Hence If we forward such log to fluentd node, we will get the wrong date, too.
.........
I checked this on both CentOS 6 (compiled fluent-bit) and Debian 8 (td-agent-bit from repository) and I got the same result.

bug fixed

Most helpful comment

Note: #1960 is the minimal fix that solves the original issue. It should be sufficient
as long as this issue is concerned.

Some comments on the previous posts:

  • As to @tantra35's observation, I think it's basically correct. We don't need the
    current complication, and we can drastically simplify the time handling without
    losing anything.
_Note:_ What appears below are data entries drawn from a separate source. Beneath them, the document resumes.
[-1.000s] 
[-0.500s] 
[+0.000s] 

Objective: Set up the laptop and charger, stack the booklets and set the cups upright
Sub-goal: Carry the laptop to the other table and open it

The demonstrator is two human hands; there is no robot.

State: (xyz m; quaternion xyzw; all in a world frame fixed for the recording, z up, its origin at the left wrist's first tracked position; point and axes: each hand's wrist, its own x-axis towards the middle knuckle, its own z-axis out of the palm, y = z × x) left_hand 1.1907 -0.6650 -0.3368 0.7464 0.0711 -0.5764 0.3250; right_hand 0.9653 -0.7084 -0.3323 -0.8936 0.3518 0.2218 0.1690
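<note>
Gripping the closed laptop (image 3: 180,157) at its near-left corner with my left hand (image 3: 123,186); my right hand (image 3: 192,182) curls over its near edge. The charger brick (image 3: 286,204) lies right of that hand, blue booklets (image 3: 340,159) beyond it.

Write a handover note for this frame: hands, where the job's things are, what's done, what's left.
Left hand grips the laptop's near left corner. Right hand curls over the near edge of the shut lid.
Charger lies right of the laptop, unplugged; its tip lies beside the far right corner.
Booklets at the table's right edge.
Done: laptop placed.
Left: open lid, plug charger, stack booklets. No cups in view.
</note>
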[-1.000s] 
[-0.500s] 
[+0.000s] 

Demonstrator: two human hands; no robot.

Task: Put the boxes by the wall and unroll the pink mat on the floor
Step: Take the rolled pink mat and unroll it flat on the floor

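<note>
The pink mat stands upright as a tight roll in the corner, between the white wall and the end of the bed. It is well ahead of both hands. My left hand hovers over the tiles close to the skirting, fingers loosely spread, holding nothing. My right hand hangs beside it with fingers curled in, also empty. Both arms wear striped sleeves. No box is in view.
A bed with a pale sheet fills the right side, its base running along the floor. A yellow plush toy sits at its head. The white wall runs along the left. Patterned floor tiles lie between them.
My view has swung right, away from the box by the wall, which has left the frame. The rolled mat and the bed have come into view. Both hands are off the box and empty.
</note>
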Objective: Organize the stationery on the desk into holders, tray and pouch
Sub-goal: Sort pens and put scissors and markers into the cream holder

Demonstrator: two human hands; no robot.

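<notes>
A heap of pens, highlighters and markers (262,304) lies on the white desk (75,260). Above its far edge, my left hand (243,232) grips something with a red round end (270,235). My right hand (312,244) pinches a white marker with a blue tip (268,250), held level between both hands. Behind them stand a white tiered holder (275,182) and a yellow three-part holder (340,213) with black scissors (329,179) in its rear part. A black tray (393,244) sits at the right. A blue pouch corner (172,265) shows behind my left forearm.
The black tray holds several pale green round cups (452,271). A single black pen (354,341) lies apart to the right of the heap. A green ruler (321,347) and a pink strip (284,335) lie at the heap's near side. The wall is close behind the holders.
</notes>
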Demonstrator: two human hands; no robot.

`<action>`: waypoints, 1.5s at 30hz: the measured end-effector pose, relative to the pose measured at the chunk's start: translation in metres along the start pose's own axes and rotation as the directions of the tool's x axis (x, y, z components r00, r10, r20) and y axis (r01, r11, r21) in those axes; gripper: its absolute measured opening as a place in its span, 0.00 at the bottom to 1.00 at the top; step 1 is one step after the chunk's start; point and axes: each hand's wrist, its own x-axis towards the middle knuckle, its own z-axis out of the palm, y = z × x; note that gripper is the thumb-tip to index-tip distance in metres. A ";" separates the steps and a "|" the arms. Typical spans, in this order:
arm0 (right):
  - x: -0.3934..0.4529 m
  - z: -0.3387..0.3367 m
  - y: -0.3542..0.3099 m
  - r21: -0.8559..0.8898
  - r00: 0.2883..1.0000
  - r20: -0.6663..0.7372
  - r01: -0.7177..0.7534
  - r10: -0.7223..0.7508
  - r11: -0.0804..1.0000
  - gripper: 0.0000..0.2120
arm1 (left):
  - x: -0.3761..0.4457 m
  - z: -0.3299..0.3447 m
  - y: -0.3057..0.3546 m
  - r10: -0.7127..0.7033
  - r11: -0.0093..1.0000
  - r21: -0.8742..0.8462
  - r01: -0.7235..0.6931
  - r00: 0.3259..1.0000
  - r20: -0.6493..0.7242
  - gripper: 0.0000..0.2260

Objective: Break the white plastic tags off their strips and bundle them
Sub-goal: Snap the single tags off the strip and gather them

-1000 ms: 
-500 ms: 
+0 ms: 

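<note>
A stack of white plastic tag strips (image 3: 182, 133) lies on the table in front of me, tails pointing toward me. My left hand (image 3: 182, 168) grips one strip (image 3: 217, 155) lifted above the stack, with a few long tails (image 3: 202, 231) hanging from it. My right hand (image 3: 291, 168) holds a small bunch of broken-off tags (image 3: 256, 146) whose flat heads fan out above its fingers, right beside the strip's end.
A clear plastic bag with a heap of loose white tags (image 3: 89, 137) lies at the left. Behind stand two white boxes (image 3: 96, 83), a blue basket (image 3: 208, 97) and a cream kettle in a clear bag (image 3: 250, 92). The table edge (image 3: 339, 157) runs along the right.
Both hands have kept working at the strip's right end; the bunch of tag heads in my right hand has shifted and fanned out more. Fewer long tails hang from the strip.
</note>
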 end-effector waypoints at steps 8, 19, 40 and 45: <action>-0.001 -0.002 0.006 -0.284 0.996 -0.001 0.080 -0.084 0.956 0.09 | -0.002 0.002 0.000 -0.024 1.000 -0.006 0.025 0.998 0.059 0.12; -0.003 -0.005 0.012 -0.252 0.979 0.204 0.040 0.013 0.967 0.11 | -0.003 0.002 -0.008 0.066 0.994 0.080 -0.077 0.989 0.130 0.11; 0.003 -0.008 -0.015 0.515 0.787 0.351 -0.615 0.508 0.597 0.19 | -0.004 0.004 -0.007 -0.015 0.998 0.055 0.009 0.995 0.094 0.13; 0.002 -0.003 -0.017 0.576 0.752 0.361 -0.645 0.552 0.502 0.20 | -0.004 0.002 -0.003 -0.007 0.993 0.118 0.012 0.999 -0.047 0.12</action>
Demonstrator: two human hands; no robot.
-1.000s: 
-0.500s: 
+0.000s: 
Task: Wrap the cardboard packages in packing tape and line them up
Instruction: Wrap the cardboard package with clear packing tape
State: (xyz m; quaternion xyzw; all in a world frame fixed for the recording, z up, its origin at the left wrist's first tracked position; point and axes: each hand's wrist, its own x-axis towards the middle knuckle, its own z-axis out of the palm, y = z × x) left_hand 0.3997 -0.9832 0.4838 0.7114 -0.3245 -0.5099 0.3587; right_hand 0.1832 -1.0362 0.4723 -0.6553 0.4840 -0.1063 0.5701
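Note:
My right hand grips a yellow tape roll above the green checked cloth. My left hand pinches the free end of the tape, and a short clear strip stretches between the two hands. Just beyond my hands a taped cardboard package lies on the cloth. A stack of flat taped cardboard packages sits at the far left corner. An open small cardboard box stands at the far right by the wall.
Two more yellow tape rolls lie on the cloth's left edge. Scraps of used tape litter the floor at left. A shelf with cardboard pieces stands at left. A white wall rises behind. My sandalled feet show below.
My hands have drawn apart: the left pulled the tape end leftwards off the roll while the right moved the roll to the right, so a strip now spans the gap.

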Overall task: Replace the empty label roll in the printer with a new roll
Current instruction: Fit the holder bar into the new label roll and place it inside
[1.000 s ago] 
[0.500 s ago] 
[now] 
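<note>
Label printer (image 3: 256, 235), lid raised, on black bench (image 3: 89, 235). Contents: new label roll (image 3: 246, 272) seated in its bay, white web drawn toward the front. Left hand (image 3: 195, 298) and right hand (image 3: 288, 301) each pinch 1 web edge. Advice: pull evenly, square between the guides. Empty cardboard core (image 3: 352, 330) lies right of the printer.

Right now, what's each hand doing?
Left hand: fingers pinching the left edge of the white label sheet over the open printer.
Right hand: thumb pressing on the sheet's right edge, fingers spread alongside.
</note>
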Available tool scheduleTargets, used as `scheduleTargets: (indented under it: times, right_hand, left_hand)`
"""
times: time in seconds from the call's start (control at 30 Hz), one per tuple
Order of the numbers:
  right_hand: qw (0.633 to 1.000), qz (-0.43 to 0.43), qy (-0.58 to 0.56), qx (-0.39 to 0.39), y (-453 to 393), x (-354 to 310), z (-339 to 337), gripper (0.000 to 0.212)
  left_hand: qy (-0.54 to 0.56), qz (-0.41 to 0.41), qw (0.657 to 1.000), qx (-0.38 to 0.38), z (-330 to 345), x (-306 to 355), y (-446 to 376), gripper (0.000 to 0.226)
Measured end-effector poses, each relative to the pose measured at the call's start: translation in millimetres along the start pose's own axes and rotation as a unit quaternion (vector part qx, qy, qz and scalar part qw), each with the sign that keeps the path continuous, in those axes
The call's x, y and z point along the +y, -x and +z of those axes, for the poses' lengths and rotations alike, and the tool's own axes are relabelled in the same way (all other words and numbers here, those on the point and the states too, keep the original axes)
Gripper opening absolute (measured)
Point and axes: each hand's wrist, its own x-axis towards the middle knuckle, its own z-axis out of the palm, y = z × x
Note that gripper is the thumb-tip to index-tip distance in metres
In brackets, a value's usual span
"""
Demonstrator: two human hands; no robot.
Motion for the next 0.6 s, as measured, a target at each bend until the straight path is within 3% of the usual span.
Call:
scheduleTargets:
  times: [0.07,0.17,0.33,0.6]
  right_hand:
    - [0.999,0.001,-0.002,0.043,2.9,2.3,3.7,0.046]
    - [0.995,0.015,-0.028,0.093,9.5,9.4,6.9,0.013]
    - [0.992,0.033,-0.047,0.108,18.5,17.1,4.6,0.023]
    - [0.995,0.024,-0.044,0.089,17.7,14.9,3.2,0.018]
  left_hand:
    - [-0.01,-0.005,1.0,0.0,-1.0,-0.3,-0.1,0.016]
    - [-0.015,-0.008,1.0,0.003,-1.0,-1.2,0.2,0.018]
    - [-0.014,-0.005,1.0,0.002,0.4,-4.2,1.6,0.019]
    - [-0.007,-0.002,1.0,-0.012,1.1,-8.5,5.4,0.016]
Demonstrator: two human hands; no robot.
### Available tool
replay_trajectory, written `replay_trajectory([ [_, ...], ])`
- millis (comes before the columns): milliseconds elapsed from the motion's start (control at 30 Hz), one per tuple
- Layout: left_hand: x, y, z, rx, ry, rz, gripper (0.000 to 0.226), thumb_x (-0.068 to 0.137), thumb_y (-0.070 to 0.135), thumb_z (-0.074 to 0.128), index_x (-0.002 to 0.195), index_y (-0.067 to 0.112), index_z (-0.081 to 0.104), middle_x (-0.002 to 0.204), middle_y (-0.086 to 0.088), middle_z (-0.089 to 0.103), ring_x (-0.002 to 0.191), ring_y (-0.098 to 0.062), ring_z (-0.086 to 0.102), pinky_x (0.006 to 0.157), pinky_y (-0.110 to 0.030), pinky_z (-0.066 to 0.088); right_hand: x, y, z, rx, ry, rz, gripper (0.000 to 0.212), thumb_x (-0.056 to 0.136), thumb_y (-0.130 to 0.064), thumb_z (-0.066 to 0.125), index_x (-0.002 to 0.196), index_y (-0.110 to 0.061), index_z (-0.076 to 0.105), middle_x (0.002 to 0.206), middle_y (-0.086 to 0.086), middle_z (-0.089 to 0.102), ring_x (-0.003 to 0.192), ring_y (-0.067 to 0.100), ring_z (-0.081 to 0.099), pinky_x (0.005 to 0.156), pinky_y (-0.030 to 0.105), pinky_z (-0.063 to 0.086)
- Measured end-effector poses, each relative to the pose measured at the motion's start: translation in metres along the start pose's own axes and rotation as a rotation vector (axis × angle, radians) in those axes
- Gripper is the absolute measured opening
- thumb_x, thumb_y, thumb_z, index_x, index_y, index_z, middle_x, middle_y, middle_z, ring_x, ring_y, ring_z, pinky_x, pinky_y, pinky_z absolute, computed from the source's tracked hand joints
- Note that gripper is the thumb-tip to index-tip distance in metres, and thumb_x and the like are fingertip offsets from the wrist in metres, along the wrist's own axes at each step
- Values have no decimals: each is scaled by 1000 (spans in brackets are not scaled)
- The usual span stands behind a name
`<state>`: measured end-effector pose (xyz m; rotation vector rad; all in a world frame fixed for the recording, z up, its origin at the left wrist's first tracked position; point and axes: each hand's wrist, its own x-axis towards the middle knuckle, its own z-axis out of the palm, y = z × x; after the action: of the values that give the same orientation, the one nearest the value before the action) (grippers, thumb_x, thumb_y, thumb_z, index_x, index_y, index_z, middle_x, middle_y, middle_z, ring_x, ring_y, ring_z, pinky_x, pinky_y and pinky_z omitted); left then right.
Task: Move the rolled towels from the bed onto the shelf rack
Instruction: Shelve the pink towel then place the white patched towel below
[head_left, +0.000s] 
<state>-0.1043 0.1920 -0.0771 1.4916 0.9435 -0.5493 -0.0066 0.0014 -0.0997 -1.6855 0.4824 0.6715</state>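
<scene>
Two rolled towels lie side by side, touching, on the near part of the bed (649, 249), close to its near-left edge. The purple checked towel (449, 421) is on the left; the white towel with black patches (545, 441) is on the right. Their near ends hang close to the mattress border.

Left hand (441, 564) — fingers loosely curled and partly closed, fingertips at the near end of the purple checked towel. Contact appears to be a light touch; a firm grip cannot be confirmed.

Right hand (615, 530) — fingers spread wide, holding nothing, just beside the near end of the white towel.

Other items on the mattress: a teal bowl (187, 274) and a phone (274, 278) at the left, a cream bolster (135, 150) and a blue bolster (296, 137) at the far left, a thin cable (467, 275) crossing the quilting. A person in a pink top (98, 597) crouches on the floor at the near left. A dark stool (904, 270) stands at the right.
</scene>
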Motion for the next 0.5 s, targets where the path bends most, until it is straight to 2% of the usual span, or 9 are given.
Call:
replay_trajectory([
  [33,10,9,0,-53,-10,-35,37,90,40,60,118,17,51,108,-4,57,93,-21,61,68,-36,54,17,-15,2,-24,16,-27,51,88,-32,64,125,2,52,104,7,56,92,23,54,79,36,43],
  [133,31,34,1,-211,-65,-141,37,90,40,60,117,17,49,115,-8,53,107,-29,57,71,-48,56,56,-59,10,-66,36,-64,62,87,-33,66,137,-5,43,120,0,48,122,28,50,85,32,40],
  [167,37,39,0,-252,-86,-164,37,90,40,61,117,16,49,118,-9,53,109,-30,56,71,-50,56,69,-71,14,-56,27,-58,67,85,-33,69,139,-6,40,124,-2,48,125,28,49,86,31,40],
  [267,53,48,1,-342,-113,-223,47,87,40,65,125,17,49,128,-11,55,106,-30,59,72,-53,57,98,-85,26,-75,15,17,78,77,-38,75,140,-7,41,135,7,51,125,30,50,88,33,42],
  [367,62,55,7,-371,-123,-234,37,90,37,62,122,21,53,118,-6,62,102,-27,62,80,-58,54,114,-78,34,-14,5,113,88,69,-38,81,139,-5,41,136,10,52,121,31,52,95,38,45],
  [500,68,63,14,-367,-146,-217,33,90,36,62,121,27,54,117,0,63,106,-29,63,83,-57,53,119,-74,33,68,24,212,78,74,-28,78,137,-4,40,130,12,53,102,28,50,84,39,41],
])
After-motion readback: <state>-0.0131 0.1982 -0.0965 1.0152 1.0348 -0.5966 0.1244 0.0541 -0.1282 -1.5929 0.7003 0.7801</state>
I'll do this after v1.4.0 released
  • As to @nigels-com's comment, I concur with him. It would be better if we can
    handle the midnight robustly. My rough idea is to add a logic to rollback the
    timestamp to yesterday if the timestamp is a future date; I think this issue would
    deserve an another separate ticket.

All 10 comments

UPDATE
fluentbit converts any datetime format that are without date to 31 Dec 2017.
i.e. by using Time_Format %H:%M:%S it converts 16:07:21 to 2017-12-31 16:07:21.
It doesn't matter which date we are in.

thanks for reporting this problem. You are right, actually the parser only populate internally the Year if is missing but not the day and month.

which application generate this log type ?

I have the same issue with Fluent Bit 1.0.4.
My log has this format:
12:14:03 (lmgrd) Server's System Date and Time: Tue Feb 05 2019 12:14:03 UTC
I use this time format in parser: time_format %k:%M:%S
And I got this timestamp in parsed log: 1546258443.000000 (Which is Monday, 31 December 2018 12:14:03)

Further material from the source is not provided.